#### WHAT THIS TASK INVOLVES
Set down, exactly and only, everything from the line containing "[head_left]" down to the line containing "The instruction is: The" in the data below; the pictures are not part of the copy.

= = = = = = =

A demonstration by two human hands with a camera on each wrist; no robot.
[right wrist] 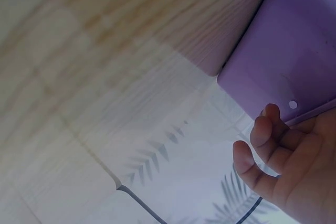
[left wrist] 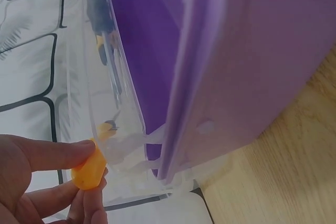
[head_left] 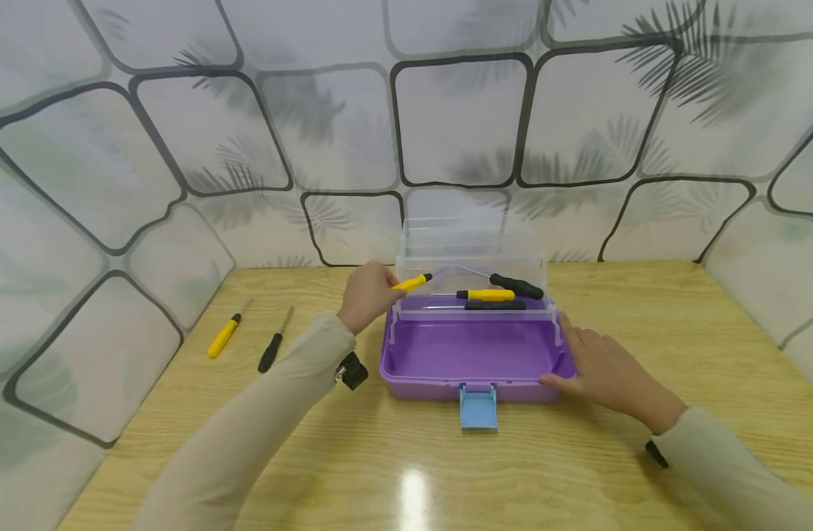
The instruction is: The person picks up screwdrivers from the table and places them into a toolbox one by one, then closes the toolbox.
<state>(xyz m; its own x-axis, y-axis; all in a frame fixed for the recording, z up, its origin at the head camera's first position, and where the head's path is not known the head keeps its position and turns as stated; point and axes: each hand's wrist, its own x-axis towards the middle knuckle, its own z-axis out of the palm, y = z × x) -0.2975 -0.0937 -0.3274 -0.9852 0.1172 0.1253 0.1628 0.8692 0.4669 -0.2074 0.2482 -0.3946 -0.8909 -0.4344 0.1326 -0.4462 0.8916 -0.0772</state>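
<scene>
A purple toolbox with a clear tray stands in front of me, its clear lid raised. My left hand pinches the yellow handle of a screwdriver between thumb and fingers at the tray's left end; the left wrist view shows the handle's butt. Over the tray are a yellow-handled screwdriver, a black-handled one and another black-handled one, slanted. My right hand rests against the toolbox's right side, thumb on the front rim, other fingers loosely bent.
On the table left of the toolbox lie a yellow-handled screwdriver and a dark-handled one. A blue latch hangs down from the toolbox front. Behind the table rises a patterned backdrop.
</scene>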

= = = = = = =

#### OUTPUT FOR THIS EXERCISE
[head_left] 
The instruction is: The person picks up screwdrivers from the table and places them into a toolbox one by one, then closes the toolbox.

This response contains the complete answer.